Music criticism must stop using the language of mental illness

Thursday, December 3, 2020

Describing music as 'schizophrenic' and 'bipolar' is old-fashioned and damaging, writes Claire Jackson

'Schumann is one of many musicians known to have been affected by chronic mental health conditions'
'Schumann is one of many musicians known to have been affected by chronic mental health conditions'

'...And finally, twenty suicides.' Being relatively new to exercise, I assume that I've misheard the boot camp instructor. 'What was that last instruction?' I enquire tentatively. 'Suicides' it turns out, are high-intensity sprinting drills, requiring the participant to run progressively distant lines, as fast as they can. The exercise takes its name from the impact the activity has on the runner, who is encouraged to work out until reaching temporary oblivion.

It's not only the fitness world that uses vocabulary relating to serious psychiatric illness in this offhand way. A composer recently described her work as being 'bipolar' in character. When asked to expound, she said that the music moved from a fast and light section to a more ponderous one. This is one of many misconceptions about bipolar affective disorder, the 'new and improved' term for manic depression. Just like one person suffering from depression may lose weight while another piles on the pounds, there are no hard and fast rules for how individual symptoms might present. The characterisation of bipolar disorder as a sudden, innocuous switch is an extraordinary over simplification.

It's not surprising the composer in question reached for that term when music critics themselves frequently use similar phrases. A recent review of Tchaikovsky's first symphony referred to the work's 'fascinating depressive-manic finale', while a discussion of Scriabin's piano music mentions 'schizophrenic reversals, changing moods, dynamics, tempo and colour'. One review claims that Gordon Binkerd's Essays for Piano No 6 'reveals almost schizophrenic tendencies in its disjunct nature' and a recital of contrasting halves is described as a 'bipolar listening experience'. Similarly, a new recording of Robert Schumann's A minor Violin Sonata noted that the performers 'could have been bolder and more spontaneous in their negotiation of Schumann’s almost schizophrenic changes of mood.' The latter is particularly ill-conceived, given Schumann's own well-documented mental health issues and suicide attempts. It's also ill-informed. As Jonathan Noble writes in 'That Jealous Demon, My Wretched Health: Disease, Death and Composers': 'Schumann's was a classic case of bipolar affective disorder, as first described in 1906 by Grühle, who rejected Möbius's diagnosis of schizophrenia.'

Schumann is one of many composers, musicians and members of the industry more broadly that have been affected by chronic mental health conditions. According to Help Musicians UK’s (HMUK) ‘Can Music Make You Sick?’ report, commissioned in 2016, the music community may be up to three times more likely to experience depression than the general public. Over 70% of respondents had panic attacks and anxiety, and 68% said they suffered from depression. The British Association of Performing Arts Medicine (BAPAM) says 12% of those seeking their services had a history of psychiatric care and that half the callers to their helpline were classical musicians, mainly music students and freelancers. With that in mind, it is imperative that communicators and commentators within the industry itself ensure the use of appropriate language.

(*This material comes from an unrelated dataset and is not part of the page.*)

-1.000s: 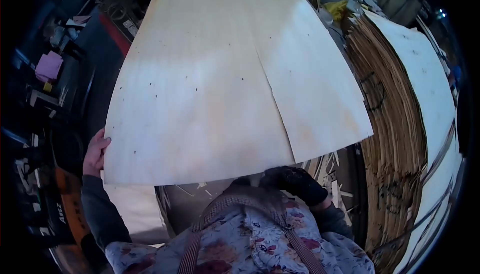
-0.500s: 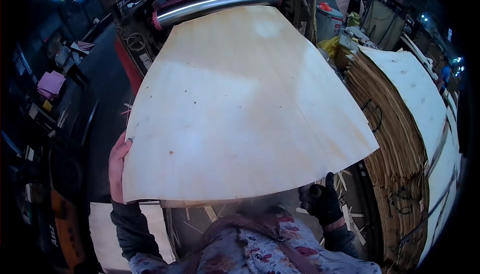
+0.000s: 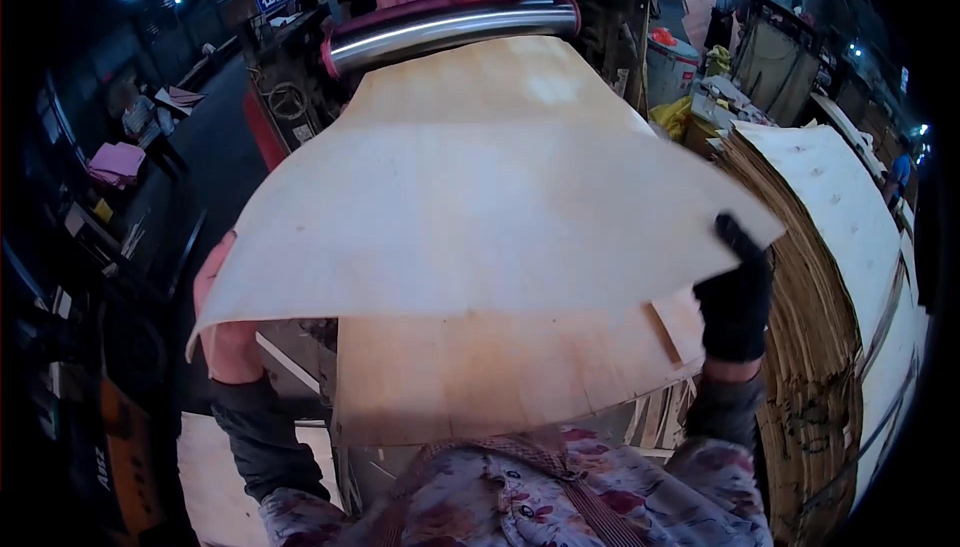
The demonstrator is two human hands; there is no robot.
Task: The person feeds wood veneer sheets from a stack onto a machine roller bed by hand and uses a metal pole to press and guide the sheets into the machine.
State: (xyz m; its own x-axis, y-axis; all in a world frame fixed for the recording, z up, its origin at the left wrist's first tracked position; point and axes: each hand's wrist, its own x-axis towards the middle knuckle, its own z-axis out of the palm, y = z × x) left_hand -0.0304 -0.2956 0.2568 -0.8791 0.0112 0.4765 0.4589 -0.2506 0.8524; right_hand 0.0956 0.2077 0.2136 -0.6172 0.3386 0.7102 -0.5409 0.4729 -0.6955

This call for attention to detail in our wording is more than just editorial pedantry

We could argue that medical words have been subsumed into other parts of our parlance (such as comparing racism to a 'cancer' in society) and so what's the big deal in using them to describe music? The difference is that symptoms of mental illness manifest in both physical and behavioural changes, meaning that it can be difficult for some people to extricate poor health from personality. The medical profession recognises this and has updated its terminology accordingly. A consultant might now describe 'a patient suffering from schizophrenia', rather than 'being a schizophrenic'. Similarly, people suffering from depressive illness might prefer to say that they are experiencing a depressive episode.

This call for attention to detail in our wording is more than just editorial pedantry – or, as some might see it, unbearable millennial snowflake woke-ism. Even subtle changes to common language can increase a sense of respect and understanding. Furthermore, music itself has never shied away from the devastation that mental health crises can bring. In the paper 'Four centuries of suicide in opera', Australian researchers examined 337 operas. In 112 (33%), there was completed suicide alone, non-fatal suicidal acts or suicidal thoughts alone, or both. There was at least one suicide in 74 operas (22%) and female characters accounted for 56% of these. Contemporary composers are developing the portrayal of illness to reflect a more nuanced and visceral understanding of mental health issues. Consider Mark Anthony Turnage's blistering Junior Addict, dedicated to the composer's brother who died from his addiction, and Philip Venables's 4.48 Psychosis, based on Sarah Kane's play of the same name, which takes its title from the time that the writer would wake during the depressive episodes that would eventually kill her. Music therapy has also become better recognised for the role that it can play in treatment of mental illness, with Loophole Music now embedded in the Occupational Therapy department at Bethlem Royal Hospital, South London and Maudsley NHS Foundation Trust. As the sector adapts, it's time the language within it changes, too.